The exhausting depravity of Floyd’s death—the indelible image of Chauvin’s knee pinched into Floyd’s neck as fellow officers looked on with indifference—served as a vivid illustration of a fact Black activists have long known: that police brutality is not only endemic in the United States, but in Minneapolis specifically. The Minneapolis City Council seemed to recognize this last summer, when city officials announced a commitment to substantive police reform—up to and including the possibility of replacing the Minneapolis Police Department (MPD). Such bold action was unthinkable prior to 2020.

In the weeks prior to Wright’s death, city legislators approved, or at least considered, a series of specific reforms of the MPD. In March, legislators put forward a ballot measure (to be voted on in November) to amend the Minneapolis city charter to deputize the city council with the authority to make significant changes to the city’s policing: once this has been approved, actions being considering include putting the MPD under the supervision of both the mayor and the city council (the MPD currently answers only to the mayor), in some way curtailing the growth of the Minneapolis police force, and even outright replacing the police department with an “office of public safety.” Piecemeal yet long overdue changes such as banning chokeholds and mandating that officers document when they unholster their firearm already preceded this effort to reform the police via charter amendment.

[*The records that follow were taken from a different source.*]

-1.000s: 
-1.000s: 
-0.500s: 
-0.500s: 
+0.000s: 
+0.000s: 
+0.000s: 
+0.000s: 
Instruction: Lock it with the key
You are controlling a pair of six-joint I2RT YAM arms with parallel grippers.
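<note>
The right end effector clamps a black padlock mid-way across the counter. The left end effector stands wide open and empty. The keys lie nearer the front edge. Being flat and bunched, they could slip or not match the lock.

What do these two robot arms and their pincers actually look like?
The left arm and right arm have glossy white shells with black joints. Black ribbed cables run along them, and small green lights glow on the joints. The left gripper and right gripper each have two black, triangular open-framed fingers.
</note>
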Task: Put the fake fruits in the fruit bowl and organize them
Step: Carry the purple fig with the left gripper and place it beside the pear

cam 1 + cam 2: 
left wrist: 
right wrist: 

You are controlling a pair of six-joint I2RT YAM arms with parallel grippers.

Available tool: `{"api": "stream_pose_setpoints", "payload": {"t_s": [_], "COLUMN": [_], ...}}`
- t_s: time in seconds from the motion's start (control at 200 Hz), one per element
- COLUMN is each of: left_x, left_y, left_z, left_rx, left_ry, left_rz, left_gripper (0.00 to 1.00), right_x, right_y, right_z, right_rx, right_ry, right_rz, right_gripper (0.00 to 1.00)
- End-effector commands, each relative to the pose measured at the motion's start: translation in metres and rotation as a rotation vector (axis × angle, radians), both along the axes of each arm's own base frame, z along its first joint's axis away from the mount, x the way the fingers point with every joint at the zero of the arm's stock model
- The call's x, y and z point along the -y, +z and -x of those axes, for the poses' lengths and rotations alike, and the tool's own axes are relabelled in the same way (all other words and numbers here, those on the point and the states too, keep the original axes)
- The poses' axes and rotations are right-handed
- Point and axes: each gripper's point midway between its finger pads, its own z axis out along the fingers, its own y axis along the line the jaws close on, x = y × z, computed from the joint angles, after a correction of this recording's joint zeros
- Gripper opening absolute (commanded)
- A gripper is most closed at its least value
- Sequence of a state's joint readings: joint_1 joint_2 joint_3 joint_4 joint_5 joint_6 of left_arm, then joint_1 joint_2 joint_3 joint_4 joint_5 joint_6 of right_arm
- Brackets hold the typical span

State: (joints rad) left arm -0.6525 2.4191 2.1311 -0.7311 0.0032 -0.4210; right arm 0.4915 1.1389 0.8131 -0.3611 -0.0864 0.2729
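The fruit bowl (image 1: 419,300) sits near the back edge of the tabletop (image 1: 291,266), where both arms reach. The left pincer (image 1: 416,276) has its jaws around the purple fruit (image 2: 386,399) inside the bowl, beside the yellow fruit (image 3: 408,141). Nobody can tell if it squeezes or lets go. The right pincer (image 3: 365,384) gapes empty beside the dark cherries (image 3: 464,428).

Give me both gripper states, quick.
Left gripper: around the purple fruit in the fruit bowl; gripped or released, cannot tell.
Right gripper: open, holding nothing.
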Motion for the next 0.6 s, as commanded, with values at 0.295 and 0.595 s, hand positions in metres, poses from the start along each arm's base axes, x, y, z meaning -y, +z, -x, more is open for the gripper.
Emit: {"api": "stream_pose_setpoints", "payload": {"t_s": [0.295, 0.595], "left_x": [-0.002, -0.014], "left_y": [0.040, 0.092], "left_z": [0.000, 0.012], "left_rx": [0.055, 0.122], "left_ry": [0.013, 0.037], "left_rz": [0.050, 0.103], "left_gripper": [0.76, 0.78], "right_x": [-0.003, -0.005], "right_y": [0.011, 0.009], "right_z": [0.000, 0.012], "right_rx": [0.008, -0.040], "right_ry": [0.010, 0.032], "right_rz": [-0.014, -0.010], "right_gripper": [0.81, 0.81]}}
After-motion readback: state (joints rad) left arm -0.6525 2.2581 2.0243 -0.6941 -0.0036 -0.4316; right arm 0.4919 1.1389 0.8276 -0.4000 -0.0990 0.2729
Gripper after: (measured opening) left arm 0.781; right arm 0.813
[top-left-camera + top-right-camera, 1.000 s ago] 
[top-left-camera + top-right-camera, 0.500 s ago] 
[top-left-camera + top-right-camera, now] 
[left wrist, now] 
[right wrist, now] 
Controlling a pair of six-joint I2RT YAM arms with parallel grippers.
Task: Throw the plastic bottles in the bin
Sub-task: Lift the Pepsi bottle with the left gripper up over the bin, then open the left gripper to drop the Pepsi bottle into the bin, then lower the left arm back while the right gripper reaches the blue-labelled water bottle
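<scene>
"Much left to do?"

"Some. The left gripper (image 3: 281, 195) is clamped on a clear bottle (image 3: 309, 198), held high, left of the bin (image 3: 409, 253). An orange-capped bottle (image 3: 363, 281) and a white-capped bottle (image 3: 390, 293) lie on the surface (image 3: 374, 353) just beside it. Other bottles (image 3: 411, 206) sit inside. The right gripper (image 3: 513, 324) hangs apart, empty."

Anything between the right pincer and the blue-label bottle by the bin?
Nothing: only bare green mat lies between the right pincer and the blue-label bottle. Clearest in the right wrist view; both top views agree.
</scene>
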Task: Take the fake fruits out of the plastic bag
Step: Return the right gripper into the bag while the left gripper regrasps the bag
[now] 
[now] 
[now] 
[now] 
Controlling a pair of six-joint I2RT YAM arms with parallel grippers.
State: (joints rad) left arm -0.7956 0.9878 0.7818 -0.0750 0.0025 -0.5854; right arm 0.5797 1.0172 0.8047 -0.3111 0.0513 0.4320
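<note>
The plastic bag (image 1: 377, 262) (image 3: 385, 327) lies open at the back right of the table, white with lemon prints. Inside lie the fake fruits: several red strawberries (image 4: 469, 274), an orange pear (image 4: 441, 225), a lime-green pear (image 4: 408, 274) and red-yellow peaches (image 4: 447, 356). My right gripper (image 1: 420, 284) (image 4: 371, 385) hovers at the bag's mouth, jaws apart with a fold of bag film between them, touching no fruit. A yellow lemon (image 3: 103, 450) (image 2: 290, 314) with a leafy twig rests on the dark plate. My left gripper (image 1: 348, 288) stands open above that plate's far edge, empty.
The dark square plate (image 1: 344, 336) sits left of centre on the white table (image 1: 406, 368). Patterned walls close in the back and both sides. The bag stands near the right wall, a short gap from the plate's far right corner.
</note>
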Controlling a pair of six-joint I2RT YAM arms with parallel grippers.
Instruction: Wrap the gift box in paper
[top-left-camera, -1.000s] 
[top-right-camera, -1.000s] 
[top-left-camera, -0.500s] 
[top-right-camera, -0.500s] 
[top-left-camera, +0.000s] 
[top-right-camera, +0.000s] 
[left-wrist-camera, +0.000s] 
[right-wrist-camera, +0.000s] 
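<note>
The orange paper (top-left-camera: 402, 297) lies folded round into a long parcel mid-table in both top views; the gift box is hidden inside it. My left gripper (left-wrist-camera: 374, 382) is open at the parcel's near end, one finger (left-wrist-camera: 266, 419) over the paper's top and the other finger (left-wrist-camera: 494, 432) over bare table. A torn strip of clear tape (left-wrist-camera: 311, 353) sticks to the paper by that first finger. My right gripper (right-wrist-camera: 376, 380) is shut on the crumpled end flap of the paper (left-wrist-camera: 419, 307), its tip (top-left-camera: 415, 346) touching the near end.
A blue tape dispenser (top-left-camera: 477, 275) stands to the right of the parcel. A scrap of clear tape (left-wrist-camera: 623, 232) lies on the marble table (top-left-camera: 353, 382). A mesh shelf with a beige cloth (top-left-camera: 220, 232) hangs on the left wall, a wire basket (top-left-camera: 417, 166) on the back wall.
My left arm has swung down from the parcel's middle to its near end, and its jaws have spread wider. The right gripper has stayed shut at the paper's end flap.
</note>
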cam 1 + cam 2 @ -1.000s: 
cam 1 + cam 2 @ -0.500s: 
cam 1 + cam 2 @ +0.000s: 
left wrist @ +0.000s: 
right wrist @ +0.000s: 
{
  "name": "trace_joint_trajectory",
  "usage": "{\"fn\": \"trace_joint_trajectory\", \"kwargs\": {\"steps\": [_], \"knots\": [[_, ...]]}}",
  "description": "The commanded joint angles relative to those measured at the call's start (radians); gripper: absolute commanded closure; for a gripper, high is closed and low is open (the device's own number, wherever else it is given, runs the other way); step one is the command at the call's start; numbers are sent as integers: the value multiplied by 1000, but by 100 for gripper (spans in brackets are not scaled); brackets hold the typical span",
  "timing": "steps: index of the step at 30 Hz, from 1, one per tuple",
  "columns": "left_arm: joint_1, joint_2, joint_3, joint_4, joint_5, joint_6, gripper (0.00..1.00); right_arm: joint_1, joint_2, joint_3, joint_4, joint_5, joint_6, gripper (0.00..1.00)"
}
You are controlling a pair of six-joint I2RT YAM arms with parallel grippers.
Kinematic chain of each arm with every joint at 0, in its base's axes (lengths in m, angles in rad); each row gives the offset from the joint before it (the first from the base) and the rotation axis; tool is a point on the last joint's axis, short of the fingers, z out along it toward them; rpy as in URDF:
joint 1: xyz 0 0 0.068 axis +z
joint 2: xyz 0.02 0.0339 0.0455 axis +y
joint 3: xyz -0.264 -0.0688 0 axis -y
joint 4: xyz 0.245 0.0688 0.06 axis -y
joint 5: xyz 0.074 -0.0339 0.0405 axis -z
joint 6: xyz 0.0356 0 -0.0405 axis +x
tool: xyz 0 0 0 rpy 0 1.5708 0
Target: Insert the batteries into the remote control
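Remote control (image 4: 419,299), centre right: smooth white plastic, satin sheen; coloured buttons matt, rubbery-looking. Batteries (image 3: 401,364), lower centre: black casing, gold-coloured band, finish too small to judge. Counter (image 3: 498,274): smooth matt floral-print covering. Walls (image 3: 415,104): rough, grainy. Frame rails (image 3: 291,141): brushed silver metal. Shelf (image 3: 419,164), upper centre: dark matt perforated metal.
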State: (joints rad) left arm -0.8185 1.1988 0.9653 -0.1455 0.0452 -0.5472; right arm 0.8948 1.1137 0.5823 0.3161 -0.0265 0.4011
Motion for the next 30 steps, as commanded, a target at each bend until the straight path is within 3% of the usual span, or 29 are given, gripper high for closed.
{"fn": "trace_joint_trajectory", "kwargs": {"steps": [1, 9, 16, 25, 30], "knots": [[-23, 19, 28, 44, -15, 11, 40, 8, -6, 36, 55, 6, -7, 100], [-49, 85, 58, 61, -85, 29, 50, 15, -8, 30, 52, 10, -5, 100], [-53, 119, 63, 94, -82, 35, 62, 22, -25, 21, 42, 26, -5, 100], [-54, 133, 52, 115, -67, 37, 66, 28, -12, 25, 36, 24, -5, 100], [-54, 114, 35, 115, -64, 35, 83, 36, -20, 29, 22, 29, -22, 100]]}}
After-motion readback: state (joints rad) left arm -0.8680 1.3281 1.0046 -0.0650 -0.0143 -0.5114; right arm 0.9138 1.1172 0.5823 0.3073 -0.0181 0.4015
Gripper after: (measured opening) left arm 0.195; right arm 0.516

While these reforms appear ambitious, they are far from the coordinated effort to “defund” the MPD that they were initially billed as being. Indeed, in many senses they coopt the language of defunding, made popular by young activists, to attempt to sneak through the exact opposite: though they would reduce the growth of the police force, they would not in any obvious way address the militarization that has made the MPD into one of the most violent police forces in the country.

The violence of the MPD is, of course, part of a national story. As scholars such as Elizabeth HintonStuart Schrader, and Naomi Murakawa have shown, modern, militarized U.S. policing arose collectively out of postwar liberalism: though its precise manifestation has varied regionally, all U.S. policing relies on a rationale of “security” as a pretext for regulating the behavior of poor people and communities of color that were the intended recipients of social reforms since the 1960s. Out of this has arisen everything from punitive “tough-on-crime” policies—historically popular across the political spectrum—to “preemptive” policing initiatives such as Broken Windows and Stop and Frisk.

Unfortunately, our collective notion of what would constitute ideal police reform has its roots in this same context of postwar liberalism, in which private responsibility and collective securitization remain the ultimate goods that are sought. Since World War II, liberals have emphasized regulating individual behavior to correct the inequalities that police often reinforce—the sanctity of Black communities contingent on the ability of the police to “restore peace.”

In the specific case of Minneapolis, for example, the failure to curtail police brutality—despite numerous waves of well-intentioned liberal reform efforts beginning as early as the 1920s—derives precisely from the limitations of those who sought transformative racial justice, not because of the efforts of reactionaries to undermine those reforms. At many points in the postwar history of Minneapolis, police reform efforts were led by the very progressives who had helped militarize the MPD in the first place.